◆ EXERCISE GOAL:
Write only the number of lines below in which "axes" occurs.

◆ Stored data entries:

# # # # #

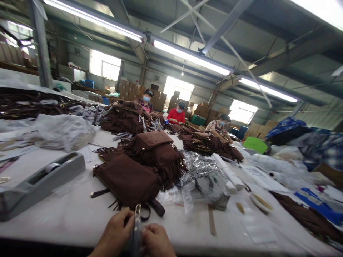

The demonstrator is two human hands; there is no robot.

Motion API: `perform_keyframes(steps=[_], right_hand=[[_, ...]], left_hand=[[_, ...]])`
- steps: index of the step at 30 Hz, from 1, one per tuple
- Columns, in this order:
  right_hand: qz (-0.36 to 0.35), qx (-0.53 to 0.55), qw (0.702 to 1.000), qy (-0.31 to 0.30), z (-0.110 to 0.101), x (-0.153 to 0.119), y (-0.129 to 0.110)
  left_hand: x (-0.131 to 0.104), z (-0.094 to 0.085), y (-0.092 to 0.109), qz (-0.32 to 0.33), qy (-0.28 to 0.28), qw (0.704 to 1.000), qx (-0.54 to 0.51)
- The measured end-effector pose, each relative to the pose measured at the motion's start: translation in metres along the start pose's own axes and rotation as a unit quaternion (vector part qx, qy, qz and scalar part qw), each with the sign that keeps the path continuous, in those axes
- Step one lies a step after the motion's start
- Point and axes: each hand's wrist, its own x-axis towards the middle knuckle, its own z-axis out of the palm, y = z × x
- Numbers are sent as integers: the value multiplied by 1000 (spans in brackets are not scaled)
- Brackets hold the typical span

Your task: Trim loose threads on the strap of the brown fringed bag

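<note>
- Both hands are low at the near edge of the white table [66, 217], close together. The left hand [116, 232] and the right hand [155, 241] pinch between them a narrow grey strap [136, 233] that stands upright.
- At the top of the strap there is a small gold metal clasp [138, 208], just above the fingers.
- Directly behind the clasp lies a brown suede bag [128, 182], flat on the table, with dark straps at its near edge.
- Behind it, more fringed brown bags [158, 150] are piled.
- To the left stands a grey tape dispenser [40, 182]; to the right lies crumpled clear plastic wrap [203, 178].
- Three other people sit far away at the same table.
</note>
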Motion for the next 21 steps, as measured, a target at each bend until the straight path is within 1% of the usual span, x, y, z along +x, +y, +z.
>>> perform_keyframes(steps=[3, 6, 9, 13, 16, 18, 19, 21], right_hand=[[12, 1, 1000, -26, -1, 5, 10], [-9, -2, 999, -33, 2, 11, 14], [-27, -16, 999, -27, 8, 10, 5], [-22, -37, 999, 0, 17, 2, -18], [-39, -26, 999, 8, 18, 0, -29], [-55, -15, 998, 10, 17, 1, -31], [-61, -10, 998, 8, 16, 2, -31], [-64, -6, 998, 1, 16, 6, -28]], left_hand=[[2, -1, 9, -30, 19, 999, 6], [3, 0, 16, -32, 34, 999, 19], [3, 2, 20, -27, 42, 999, 20], [5, -2, 22, -46, 35, 998, 7], [0, -7, 13, -72, 43, 995, -45], [-10, -5, 0, -99, 53, 987, -115], [-16, -3, -8, -115, 49, 980, -156], [-32, 4, -25, -145, -1, 963, -228]])
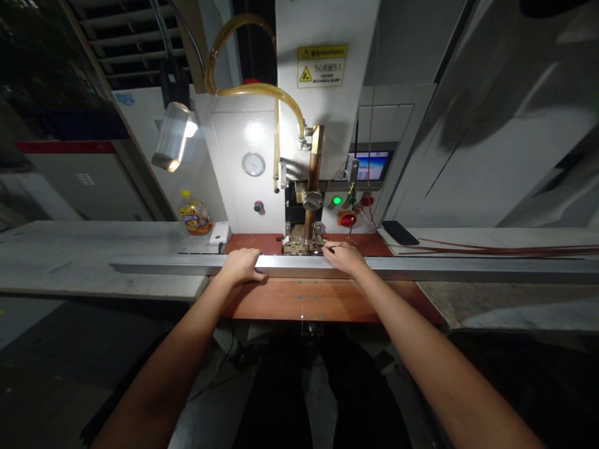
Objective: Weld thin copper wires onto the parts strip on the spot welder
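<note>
A long silver metal bar [294, 266] lies across the wooden work board [276, 299] in front of a spot-welder-like machine. My left hand [241, 267] is closed over this bar left of the machine's upright copper electrode [311, 187], thumb on the near side. My right hand [346, 257] rests at the bar just right of the electrode tip. Its fingers pinch a thin dark piece, whose kind is too small to tell. Below the electrode sits a brass-coloured fixture [294, 240], partly hidden behind the bar.
Thin brown rods [505, 249] and a black phone [400, 233] lie on the right bench. Left stand a drink bottle [194, 214] and a white case [219, 234]. A lamp [173, 137] hangs upper left. The machine bears a green light [337, 200] and red switch [347, 218].
</note>
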Demonstrator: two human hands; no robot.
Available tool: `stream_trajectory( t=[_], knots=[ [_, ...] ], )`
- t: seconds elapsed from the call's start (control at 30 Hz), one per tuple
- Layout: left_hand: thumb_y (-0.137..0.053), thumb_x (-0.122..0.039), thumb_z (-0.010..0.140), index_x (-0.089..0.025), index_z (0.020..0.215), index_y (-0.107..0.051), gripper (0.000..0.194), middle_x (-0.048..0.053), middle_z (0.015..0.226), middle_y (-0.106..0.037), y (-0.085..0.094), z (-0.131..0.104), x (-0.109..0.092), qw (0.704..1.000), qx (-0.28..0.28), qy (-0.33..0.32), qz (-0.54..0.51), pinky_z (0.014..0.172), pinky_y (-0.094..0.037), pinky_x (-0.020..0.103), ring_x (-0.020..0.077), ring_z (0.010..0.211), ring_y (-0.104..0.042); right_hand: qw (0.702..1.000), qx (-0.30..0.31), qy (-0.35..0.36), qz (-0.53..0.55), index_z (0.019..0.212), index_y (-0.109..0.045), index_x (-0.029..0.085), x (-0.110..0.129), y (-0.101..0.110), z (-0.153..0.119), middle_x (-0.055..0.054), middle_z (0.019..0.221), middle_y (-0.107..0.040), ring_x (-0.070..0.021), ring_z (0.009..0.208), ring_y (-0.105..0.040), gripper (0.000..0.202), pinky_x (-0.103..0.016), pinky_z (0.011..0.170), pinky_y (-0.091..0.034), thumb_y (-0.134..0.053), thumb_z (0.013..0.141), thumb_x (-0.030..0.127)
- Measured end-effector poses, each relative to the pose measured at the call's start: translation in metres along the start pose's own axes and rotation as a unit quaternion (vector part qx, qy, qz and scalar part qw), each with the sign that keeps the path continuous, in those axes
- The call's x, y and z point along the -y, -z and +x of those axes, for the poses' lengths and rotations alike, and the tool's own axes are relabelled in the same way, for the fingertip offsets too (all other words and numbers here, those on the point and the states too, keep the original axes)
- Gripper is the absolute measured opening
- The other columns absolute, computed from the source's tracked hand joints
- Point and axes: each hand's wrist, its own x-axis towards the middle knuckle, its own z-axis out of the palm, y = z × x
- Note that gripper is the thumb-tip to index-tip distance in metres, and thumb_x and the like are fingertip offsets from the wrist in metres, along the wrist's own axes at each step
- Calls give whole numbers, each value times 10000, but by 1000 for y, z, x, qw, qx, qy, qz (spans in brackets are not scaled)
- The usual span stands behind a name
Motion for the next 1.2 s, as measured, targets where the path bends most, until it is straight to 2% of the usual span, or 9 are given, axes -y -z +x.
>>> stream_trajectory(
  t=[0.43, 0.63, 0.87, 1.2],
  knots=[
    [-659, -623, 632, -216, 1044, -603, 582, 96, 1061, -670, -2, -2, -2, 1000, -5, 8, -7, 771, -423, 344, 290, 973, -598, 1000, -13, -5, -12, 990, -667, 270, 0, -2, -3, -27, 1029, -728, -188, 889, -647, 376, -256, 708, -384, -322, 946, 413],
    [-659, -615, 634, -213, 1019, -589, 561, 96, 1044, -674, -2, -5, -3, 1000, -22, -2, 5, 738, -420, 342, 290, 949, -607, 999, 0, -23, -24, 1036, -666, 266, 2, 1, -5, -41, 957, -739, -201, 833, -649, 393, -265, 692, -379, -316, 949, 421],
    [-659, -619, 632, -216, 1006, -585, 555, 86, 1016, -678, -4, -7, -3, 999, -42, -11, 16, 715, -425, 348, 289, 927, -615, 999, -20, -10, -35, 995, -663, 257, 1, -3, -8, -39, 956, -741, -184, 831, -653, 373, -255, 695, -371, -319, 957, 398],
    [-689, -572, 634, -218, 1031, -577, 544, 89, 1027, -671, -7, -11, -5, 998, -54, -7, 13, 792, -416, 353, 286, 962, -604, 998, -29, -16, -45, 978, -666, 253, 2, -5, -11, -39, 949, -735, -175, 838, -645, 368, -245, 715, -379, -325, 954, 388]
  ],
)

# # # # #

◆ YOUR SOLUTION:
7